Pour en revenir aux mesures concrètes proposées par ce texte, elles peuvent se résumer à cette comparaison : alors que dans les transports espagnols les policiers distribuent des masques gratuitement, avec ce projet de loi, vous nous proposez d’étendre les pouvoirs de police aux agents des transports publics et vous retoquez notre proposition visant à rendre gratuits les masques qui seront pourtant obligatoires dans les transports.

D’autres mesures étaient possibles, mais les choix se sont portés sur une gestion de la crise sanitaire par des mesures de police administrative coercitive, les amendements déposés par le Gouvernement ayant confirmé nos craintes. Coercition à tout va, c’est donc une priorité du Gouvernement, alors que la vérité est ailleurs, oserais-je dire. Cette réalité, c’est le manque de masques, l’insuffisance de tests, l’impréparation des transports publics, les difficultés de l’école à reprendre après des années de disette budgétaire... La réalité, monsieur le ministre, c’est la crise sociale dramatique qui s’annonce, alors que déjà la faim gagne nombre de familles et que les files d’attente s’allongent devant les soupes populaires.

Nous avons fait un certain nombre de propositions, afin d’améliorer les conditions de vie largement dégradées de nos concitoyens : garantie du libre choix des parents pour ce qui concerne la reprise ou non de l’école par leurs enfants, interdiction des licenciements durant cette période de crise, interdiction des expulsions locatives, gratuité, je le répète, des masques dans les transports…

Nous avons également fait de nombreuses propositions pour rehausser le pouvoir de contrôle du Parlement dans cette situation d’exception et dans cet État de droit réduit à peau chagrin. Rien n’a été retenu !

S’agissant des autres mesures contenues dans ce texte de prorogation, le dispositif de mise en quarantaine n’est pas encadré dans le respect des droits fondamentaux ; il n’y a par exemple aucune précision concernant le lieu de placement en quarantaine ou à l’isolement. Tout ne peut pas être renvoyé au règlement, comme nous l’a indiqué le Défenseur des droits.

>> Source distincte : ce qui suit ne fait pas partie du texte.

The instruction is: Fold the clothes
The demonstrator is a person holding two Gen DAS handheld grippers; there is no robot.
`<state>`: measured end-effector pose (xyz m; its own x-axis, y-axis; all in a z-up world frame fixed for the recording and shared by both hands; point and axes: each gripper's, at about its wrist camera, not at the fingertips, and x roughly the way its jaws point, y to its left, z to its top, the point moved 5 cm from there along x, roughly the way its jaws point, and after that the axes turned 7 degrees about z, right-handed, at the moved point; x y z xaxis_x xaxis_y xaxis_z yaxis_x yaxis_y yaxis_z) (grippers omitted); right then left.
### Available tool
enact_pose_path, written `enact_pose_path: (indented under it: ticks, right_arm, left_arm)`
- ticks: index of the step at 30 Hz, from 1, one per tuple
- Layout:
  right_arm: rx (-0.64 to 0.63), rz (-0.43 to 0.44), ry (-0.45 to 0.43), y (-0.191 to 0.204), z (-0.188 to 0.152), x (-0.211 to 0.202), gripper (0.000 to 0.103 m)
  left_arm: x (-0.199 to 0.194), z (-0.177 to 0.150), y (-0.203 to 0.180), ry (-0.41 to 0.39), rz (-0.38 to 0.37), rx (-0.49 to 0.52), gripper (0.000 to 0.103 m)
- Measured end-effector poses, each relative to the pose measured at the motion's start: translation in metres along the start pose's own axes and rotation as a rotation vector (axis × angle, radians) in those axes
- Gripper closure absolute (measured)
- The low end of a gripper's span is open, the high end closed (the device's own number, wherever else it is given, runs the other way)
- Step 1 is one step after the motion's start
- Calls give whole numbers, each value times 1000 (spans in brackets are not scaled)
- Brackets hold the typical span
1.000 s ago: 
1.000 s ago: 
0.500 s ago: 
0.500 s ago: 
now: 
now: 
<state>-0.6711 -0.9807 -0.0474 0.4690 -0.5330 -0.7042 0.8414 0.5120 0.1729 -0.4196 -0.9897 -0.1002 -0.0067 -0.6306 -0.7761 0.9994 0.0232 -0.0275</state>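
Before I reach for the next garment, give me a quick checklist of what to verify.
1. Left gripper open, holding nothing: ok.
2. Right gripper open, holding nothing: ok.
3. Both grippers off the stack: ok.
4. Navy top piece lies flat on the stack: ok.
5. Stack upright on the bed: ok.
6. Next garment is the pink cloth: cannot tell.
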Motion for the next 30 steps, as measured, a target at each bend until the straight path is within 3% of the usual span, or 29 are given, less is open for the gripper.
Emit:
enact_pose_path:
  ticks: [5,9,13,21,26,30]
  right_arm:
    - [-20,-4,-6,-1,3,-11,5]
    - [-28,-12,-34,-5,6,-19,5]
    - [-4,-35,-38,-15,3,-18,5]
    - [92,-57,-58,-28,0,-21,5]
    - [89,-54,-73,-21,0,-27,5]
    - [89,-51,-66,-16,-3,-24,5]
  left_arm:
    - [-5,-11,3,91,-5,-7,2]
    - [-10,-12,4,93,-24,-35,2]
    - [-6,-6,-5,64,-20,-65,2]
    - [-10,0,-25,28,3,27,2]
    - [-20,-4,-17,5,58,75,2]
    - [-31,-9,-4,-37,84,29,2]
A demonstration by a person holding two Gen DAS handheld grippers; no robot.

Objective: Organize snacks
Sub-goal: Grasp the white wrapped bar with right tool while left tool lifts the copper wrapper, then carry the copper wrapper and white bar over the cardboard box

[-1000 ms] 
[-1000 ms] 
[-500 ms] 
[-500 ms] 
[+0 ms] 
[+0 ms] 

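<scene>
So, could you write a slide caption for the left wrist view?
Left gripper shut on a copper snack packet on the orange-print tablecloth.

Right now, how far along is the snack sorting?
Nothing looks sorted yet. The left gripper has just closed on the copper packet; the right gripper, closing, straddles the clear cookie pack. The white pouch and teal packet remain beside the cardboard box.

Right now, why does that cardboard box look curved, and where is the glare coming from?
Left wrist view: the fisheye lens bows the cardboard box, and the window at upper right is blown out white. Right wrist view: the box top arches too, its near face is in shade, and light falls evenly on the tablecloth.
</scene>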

Il en est de même pour l’article 6 qui a été adopté. Il instaure, nous le redisons, un système d’information inédit pour enrayer la propagation de l’épidémie. Les apports de la commission, qui sont plutôt positifs, je le reconnais, seront largement insuffisants selon nous, car deux problèmes majeurs subsistent : d’abord, la notion de recueil volontaire des données, pourtant essentielle et exigée par le règlement européen de protection des données ; ensuite, l’anonymisation qui n’est pas garantie – au contraire, le fichier est nominatif.

Finalement, les garanties qui avaient été annoncées dans le cadre du projet StopCovid, projet bien contestable par d’autres aspects, sont donc absentes de ce projet final.

Enfin, sur les questions de responsabilité, nous l’affirmons clairement, les maires ne doivent pas subir les conséquences des défaillances graves de l’État dans la gestion de la crise sanitaire. Pour autant, nous refusons tout élargissement incontrôlé de la déresponsabilisation.

Nous l’avons expliqué, la lutte contre l’épidémie peut se poursuivre en dehors d’un état d’urgence ; cela permettrait de renforcer l’effort commun et la mobilisation générale. Le Parlement devrait voter son arrêt pour enfin permettre le déconfinement de la démocratie.

Pour toutes ces raisons, c’est nous aussi en toute responsabilité que nous voterons contre ce projet de loi.